Traffic was stopped on Broadway and Broome at 9.00 am and diverted for two hours into parallel streets by firefighters who set up barriers and appropriate markings. Immediately after, the vehicle arrived with a huge crane installed. I never imagined they would push a three-ton press with a crane out of one of the windows on the fourth floor.

The press entered and, as if by magic, when I went up, I found it positioned as expected. It seemed to be part of that space, born as a workplace more than a hundred years earlier.

The whole building participated with interest in the operation and in the end we celebrated.

 Looking from the outside, a few days later, I realized how much energy had been needed to be able to carry out that imaginative undertaking.

Operation started from a Roman studio at the Baths of Caracalla, now it was located in the center of Manhattan. It had fallen like a meteorite, almost by accident, and was accepted, in no uncertain terms, as a logical consequence.

For a long time, during the night, opening my eyes, I wondered where I was, and every time I was surprised to be in that place of our own; I looked at Eleonora who was sleeping peacefully next to me, protected by those walls, in that immense heterogeneous agglomeration so complex and different for us.

For the first time in many years of coming to New York, right and only there, we unconsciously realized that we were in a friendly space, in that aggressive city.

Pierre Alechinsky wanted to be the first artist to work in New York.

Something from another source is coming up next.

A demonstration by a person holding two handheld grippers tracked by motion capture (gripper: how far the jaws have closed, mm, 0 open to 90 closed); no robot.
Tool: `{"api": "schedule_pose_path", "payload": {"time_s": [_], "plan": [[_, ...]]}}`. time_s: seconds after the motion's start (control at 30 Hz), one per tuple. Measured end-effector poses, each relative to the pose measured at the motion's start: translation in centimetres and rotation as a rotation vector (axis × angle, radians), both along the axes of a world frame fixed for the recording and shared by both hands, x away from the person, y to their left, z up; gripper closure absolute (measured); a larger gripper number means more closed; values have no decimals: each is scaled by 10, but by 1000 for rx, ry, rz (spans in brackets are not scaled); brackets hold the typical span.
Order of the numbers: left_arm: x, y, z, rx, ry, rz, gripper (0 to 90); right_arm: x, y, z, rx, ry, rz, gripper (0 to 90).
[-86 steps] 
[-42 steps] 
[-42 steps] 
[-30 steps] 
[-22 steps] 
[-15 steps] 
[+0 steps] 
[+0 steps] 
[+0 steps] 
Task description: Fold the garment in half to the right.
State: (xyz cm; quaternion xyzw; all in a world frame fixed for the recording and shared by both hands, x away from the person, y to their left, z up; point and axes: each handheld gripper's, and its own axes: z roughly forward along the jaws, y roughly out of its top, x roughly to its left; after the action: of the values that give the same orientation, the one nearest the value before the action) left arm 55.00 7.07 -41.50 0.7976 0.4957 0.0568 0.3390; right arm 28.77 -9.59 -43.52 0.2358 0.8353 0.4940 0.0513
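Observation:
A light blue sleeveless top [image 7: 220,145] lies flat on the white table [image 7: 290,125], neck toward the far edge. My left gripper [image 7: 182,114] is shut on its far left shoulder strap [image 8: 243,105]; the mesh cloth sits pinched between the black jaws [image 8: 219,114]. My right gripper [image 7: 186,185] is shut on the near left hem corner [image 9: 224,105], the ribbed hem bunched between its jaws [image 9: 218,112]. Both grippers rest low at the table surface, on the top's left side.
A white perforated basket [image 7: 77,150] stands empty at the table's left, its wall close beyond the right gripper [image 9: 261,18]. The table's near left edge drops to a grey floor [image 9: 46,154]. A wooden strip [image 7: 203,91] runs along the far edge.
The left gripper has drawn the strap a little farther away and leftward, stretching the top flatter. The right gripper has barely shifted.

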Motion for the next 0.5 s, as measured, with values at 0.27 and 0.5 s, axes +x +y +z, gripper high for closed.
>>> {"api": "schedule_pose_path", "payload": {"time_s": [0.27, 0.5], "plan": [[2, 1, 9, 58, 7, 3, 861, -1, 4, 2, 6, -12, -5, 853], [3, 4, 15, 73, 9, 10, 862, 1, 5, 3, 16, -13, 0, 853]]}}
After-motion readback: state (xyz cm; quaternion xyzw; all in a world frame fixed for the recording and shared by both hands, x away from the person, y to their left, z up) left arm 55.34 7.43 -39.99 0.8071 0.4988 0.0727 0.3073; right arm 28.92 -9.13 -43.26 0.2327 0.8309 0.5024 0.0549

He had recently found a studio in Up Town, and this was a wonderful coincidence that we took advantage of.

Pierre thought of a very New York triptych: “Soleil noir”. Three large intense and severe images, born from plates engraved to the point of pain, like wanting to dig with your nails in the basalt, basalt on which this city is founded. Then all that remains is to look for the sun, going towards it, but squinting until you see the black.

Working with Pierre, who clearly knew which path was to be followed, was the best way to start the studio on a positive path. The only thing to check was the efficiency of the press that was waiting for nothing else. With its maximum range of one and a half meters of light for four meters in length, it certainly did not fear a Pierre slab: one meter by one meter! He printed it, already at the first stroke, in an admirable way.